H wie Habicht

Als junge Queen Elizabeth II. in der Netflix-Hitserie The Crown landete sie den ganz großen Coup. Nun gibt Claire Foy eine beliebte Cambridge-Dozentin, die durch den Tod des Vaters aus der Bahn geworfen wird. Trost sucht Helen in einem neuen Hobby als Falknerin. Die Ablenkung erwächst zur Obsession. Habicht Mabel bestimmt immer mehr das Leben der Professorin, die Job und Familie zunehmend vernachlässigt. Basierend auf einer wahren Geschichte entwickelt sich ein bewegendes Drama über Trauer und Hoffnung. Claire Foy und Brendan Gleeson präsentieren sich in Bestform. Habicht Mabel schießt freilich mit seinen Kunststückchen den Vogel ab. Wie die mit dem Golden Globe und dem Emmy gekrönte Majestät-Mimin Claire Foy das majestätische Raubtier zu zähmen versteht, ist allemal beeindruckend

 

Über den Film

Originaltitel

H is for Hawk

Deutscher Titel

H wie Habicht

Produktionsland

GBR,USA,SGP

Filmdauer

128 min

Produktionsjahr

2025

Regisseur

Lowthorpe, Philippa

Verleih

DCM Film Distribution GmbH

Starttermin

23.07.2026

 

„Wir hätten auch noch Motiv-Särge im Angebot!“, wirbt die geschäftstüchtige Bestatterin bei den trauernden Hinterbliebenen von Fotograf Alisdair (Brendan Gleeson). Da muss sogar seine Tochter Helen (Claire Foy) kurz lachen. Der überraschende Tod des geliebten Vaters hat die Dozentin an der Universität Cambridge gehörig aus der Bahn geworfen. In Rückblenden wird immer wieder gezeigt, wie innig das Verhältnis der beiden gewesen ist. Jetzt fällt Helen in ein emotionales Loch und zieht sich aus ihrer Umwelt zurück. Trost findet sie schließlich in einem neuen Hobby als Falknerin. „Das ist nicht mein Vogel!“, sagt Helen instinktiv, als ein Züchter ihr einen Habicht anbietet. Sie will unbedingt das zweite Tier im Käfig. Und mit Mabel, so nennt sie das Tier, findet die Dozentin eine neue Aufgabe im Leben. Das Training des Vogels wird zur Chance, die Trauer und den Verlust zu überwinden. Doch gleichzeitig vernachlässigt die Dozentin ihren Job und ihre Familie immer mehr.
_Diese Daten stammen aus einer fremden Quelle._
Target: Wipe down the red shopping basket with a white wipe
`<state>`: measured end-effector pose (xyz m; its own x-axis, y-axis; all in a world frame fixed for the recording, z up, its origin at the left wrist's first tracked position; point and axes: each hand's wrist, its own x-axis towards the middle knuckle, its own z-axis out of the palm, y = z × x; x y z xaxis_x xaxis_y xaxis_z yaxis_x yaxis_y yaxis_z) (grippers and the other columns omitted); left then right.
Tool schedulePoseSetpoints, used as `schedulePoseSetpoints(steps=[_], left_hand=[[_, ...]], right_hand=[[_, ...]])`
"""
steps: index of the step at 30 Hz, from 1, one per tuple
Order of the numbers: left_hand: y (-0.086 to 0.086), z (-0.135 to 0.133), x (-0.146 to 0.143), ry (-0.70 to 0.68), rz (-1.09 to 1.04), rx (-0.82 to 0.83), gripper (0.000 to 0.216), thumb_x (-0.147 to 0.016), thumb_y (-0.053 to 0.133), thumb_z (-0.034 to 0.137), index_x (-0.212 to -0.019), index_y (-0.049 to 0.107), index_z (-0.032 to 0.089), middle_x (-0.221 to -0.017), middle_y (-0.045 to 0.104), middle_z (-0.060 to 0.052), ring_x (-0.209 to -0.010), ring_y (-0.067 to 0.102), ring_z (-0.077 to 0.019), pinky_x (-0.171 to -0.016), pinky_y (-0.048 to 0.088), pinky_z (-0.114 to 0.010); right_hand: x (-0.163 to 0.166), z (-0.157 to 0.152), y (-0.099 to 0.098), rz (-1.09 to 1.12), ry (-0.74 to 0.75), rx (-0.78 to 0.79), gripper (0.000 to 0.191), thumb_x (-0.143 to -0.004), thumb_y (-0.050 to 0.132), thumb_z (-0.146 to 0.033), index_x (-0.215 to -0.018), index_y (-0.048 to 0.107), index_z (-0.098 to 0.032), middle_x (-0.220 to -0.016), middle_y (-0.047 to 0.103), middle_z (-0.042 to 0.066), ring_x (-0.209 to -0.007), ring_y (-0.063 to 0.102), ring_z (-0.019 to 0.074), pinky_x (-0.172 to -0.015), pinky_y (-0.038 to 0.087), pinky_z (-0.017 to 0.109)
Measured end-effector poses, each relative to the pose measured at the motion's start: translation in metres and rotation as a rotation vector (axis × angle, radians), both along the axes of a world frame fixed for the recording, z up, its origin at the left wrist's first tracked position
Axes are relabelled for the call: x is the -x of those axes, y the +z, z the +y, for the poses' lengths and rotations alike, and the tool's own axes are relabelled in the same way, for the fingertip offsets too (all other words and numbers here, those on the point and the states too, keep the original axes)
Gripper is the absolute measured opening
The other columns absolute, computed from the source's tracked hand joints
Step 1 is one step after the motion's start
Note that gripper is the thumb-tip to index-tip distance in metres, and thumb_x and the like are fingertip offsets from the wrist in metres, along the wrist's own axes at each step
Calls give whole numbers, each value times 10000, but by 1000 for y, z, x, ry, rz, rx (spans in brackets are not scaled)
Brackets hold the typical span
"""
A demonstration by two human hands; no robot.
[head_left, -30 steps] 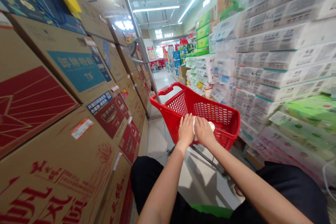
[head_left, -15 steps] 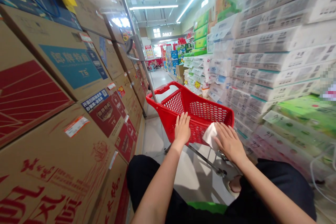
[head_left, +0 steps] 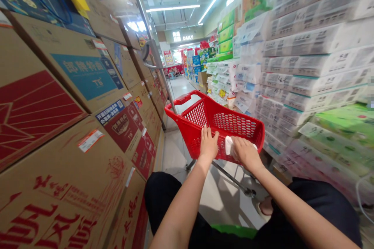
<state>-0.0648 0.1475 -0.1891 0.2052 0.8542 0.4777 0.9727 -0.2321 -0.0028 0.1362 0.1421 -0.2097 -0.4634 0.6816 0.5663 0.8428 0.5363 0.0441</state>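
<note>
A red plastic shopping cart [head_left: 238, 124] stands in front of me, its slotted basket side turned toward me. My left hand [head_left: 209, 144] rests against the near side of the basket, fingers stretched out and holding nothing. To its right, my right hand [head_left: 246, 152] presses a white cloth [head_left: 229, 146] to the same side panel. Part of the cloth is hidden under the palm; it could be a tissue or wipe. Beneath the basket runs the cart's metal frame [head_left: 230, 179].
Stacked cardboard boxes [head_left: 84, 78] line the left, with a metal pole [head_left: 157, 46] in front of the cart handle. Packs of wrapped paper [head_left: 306, 62] are piled on the right. A bit of something green [head_left: 233, 230] shows beneath me between my knees.
My right hand has moved left and slightly up along the basket side with the white cloth, its fingers curling more. My left hand has shifted a little right in the picture, with the whole view shifting slightly.
</note>
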Motion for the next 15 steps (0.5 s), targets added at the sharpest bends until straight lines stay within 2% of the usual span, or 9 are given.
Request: schedulePoseSetpoints(steps=[4,7,11,13,15], left_hand=[[0,0,5,-35,-58,-4,603,-768,619,184,-1353,486,129,-1529,309,-208,-1493,50,-370,-1211,96,-573],[1,0,4,-69,-97,-10,605,-751,632,185,-1337,493,130,-1528,305,-210,-1496,27,-364,-1215,90,-567],[2,0,-2,-50,-122,12,628,-714,674,219,-1310,498,137,-1546,277,-199,-1494,-19,-379,-1206,58,-605],[2,0,-5,-24,-116,14,636,-703,691,237,-1299,500,130,-1544,277,-204,-1489,-33,-395,-1200,49,-618],[2,1,-4,-10,-102,15,645,-701,699,248,-1300,496,123,-1533,291,-213,-1487,-23,-406,-1197,55,-623]], right_hand=[[-46,-4,-7,68,44,81,398,-966,390,-284,-1312,544,-161,-1174,672,108,-1010,600,239,-895,436,358],[-59,-9,-5,120,45,101,396,-972,354,-287,-1268,593,-180,-1177,688,95,-1049,609,229,-919,424,348],[-34,-13,11,100,-153,154,395,-975,356,-425,-1044,670,-194,-959,730,101,-879,651,237,-778,424,339],[-13,-14,22,38,-226,184,456,-962,367,-545,-934,656,-193,-851,723,109,-788,658,238,-708,403,328],[4,-13,31,-8,-275,210,502,-969,329,-584,-881,640,-200,-791,717,104,-722,662,229,-652,376,312]])
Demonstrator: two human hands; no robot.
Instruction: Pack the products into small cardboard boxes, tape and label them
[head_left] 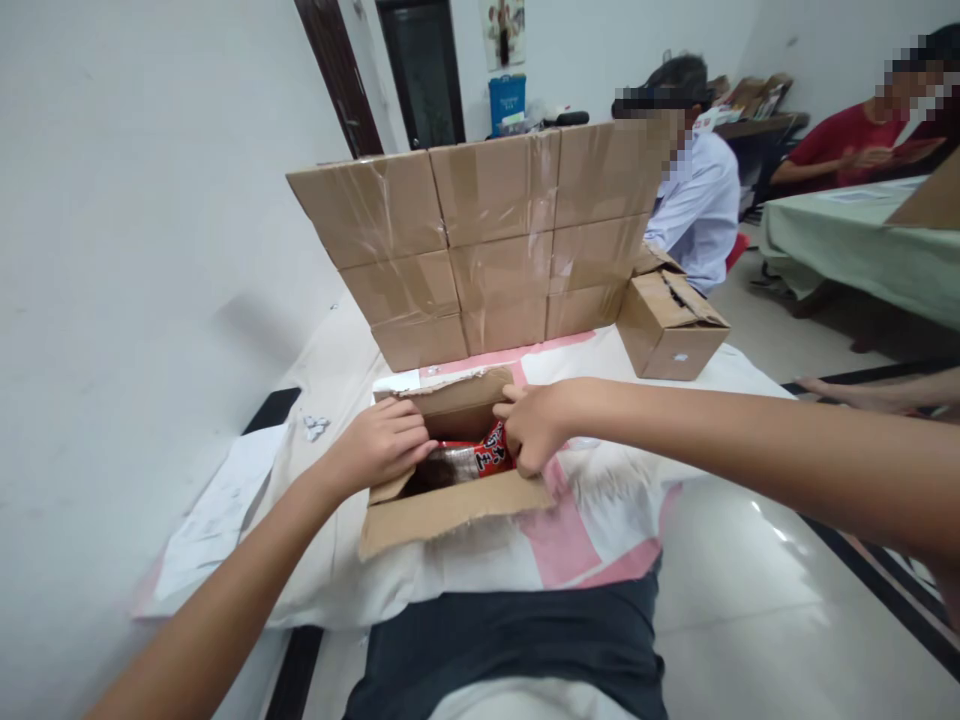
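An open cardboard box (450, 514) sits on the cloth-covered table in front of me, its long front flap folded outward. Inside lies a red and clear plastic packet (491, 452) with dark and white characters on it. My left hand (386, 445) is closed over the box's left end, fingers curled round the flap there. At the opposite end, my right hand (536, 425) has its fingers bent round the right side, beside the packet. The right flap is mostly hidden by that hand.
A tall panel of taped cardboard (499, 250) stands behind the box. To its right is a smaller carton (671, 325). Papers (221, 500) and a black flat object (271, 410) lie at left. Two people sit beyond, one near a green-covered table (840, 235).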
Nach dem autobiografischen Bestseller von Helen Macdonald erzählt die Britin Philippa Lowthorpe (Die Misswahl) ihr Drama um Trauer, Schmerz und Hoffnung in ruhigem Tempo und mit stimmungsvollen Landschaftsaufnahmen, die in goldschimmerndes Licht getaucht sind. Der Ire Brendan Gleeson (vor drei Jahren für The Banshees of Inisherinoscarnominiert) erweist sich einmal mehr als charismatischer Charme-Koloss, ein verlässlicher Wärme-Fels in jeder emotionalen Brandung. Mit Claire Foy findet sich die perfekte Filmtochter. Das Verhältnis der beiden besticht durch psychologische Plausibilität und Glaubwürdigkeit und kommt ohne viele Worte aus.
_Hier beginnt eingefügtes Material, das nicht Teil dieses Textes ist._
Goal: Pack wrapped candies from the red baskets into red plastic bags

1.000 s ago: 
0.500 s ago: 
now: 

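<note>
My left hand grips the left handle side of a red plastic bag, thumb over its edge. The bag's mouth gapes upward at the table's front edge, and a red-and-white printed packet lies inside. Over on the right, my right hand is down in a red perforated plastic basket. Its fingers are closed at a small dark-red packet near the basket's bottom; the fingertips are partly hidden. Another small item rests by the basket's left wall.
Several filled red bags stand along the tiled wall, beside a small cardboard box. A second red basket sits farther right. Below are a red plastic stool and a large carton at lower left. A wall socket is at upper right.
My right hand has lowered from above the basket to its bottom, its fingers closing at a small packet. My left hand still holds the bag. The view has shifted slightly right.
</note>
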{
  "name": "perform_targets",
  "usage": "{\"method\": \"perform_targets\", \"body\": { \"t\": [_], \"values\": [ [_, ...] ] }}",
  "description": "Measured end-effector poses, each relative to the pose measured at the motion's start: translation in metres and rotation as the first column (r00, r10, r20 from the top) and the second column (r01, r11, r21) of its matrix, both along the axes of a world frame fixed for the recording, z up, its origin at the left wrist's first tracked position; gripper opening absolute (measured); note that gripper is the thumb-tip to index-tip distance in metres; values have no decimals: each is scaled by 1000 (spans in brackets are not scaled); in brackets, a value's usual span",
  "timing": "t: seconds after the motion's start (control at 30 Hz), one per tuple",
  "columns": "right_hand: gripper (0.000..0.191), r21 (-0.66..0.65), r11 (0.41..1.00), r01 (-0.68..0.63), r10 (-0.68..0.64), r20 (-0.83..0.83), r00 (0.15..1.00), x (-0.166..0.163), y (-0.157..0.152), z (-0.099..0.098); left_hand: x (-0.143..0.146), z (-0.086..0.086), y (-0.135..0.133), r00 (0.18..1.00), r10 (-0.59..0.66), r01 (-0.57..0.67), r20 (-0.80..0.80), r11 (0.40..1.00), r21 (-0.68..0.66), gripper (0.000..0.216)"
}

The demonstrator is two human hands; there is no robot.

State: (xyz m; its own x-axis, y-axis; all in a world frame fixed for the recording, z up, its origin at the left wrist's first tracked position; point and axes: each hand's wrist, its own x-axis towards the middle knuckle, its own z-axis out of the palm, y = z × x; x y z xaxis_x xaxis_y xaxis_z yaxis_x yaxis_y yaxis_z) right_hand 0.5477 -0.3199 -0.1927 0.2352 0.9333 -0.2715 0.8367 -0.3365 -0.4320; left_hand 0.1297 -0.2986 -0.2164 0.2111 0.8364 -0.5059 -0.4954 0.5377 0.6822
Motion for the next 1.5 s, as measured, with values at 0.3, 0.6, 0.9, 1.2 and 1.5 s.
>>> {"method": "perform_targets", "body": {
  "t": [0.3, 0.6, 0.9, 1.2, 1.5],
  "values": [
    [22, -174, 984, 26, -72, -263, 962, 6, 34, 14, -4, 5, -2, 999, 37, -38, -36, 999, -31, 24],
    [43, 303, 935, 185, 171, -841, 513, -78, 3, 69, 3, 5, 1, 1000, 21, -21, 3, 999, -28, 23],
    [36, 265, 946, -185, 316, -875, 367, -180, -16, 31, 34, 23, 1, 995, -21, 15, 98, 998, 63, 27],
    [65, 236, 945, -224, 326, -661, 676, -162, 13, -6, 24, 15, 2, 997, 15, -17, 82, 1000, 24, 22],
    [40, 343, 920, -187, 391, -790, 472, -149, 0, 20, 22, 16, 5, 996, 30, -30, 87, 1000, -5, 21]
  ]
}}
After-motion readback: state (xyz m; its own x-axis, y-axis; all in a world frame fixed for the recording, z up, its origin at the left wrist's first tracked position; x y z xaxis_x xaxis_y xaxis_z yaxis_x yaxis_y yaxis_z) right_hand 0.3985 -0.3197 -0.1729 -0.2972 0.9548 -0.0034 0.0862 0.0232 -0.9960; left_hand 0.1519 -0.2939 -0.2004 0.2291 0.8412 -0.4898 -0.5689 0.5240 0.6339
Der schwierigere Part für die vielfach prämierte Schauspielerin lag im Zusammenspiel mit ihrem anderen Partner, dem Habicht. Zum einen, weil sie den eigenwilligen Raubvogel vor laufender Kamera glaubhaft unter Kontrolle bringen musste. Zum anderen, weil Tiere und Kinder bekanntlich jedem Schauspieler gerne die Show stehlen. Die gelungenen Sequenzen haben die Regisseurin wohl so begeistert, dass sie ihnen sehr viel Platz einräumt. Fast ein bisschen zu viel Zeit, bisweilen fühlt man sich wie in einer Naturdokumentation. Weniger wäre da vermutlich weitaus mehr gewesen, zumal bei einer Laufzeit von über zwei Stunden. Dasselbe gilt für den Soundtrack, der stellenweise arg aufdringlich ausfällt.
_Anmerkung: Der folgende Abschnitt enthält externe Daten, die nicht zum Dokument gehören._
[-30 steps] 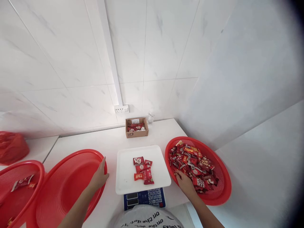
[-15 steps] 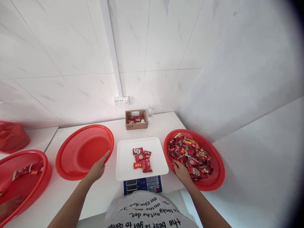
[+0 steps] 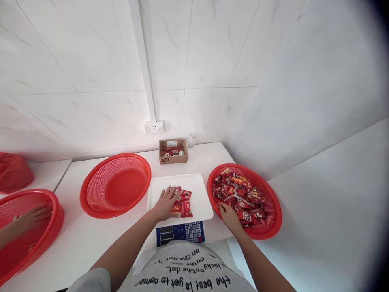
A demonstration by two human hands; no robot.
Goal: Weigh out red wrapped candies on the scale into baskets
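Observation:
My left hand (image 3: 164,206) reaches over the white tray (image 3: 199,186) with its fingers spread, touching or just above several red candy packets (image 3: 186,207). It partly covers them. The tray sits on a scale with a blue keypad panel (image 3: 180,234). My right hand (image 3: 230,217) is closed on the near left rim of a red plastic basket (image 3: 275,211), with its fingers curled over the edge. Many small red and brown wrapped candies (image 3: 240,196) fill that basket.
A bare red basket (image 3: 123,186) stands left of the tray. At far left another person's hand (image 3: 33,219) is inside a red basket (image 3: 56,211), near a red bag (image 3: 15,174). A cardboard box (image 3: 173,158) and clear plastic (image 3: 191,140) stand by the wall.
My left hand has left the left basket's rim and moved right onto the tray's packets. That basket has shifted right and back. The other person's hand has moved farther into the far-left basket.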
Trotz mancher Mankos präsentiert sich diese wahre Geschichte einer ungewöhnlichen Frau als bewegendes Drama über den Umgang mit Trauer und Verlust. Der visuelle Einfallsreichtum sowie die schauspielerischen Qualitäten trösten über einige Längen hinweg. Mehr Habicht hat man auf der Leinwand vermutlich noch nie gesehen.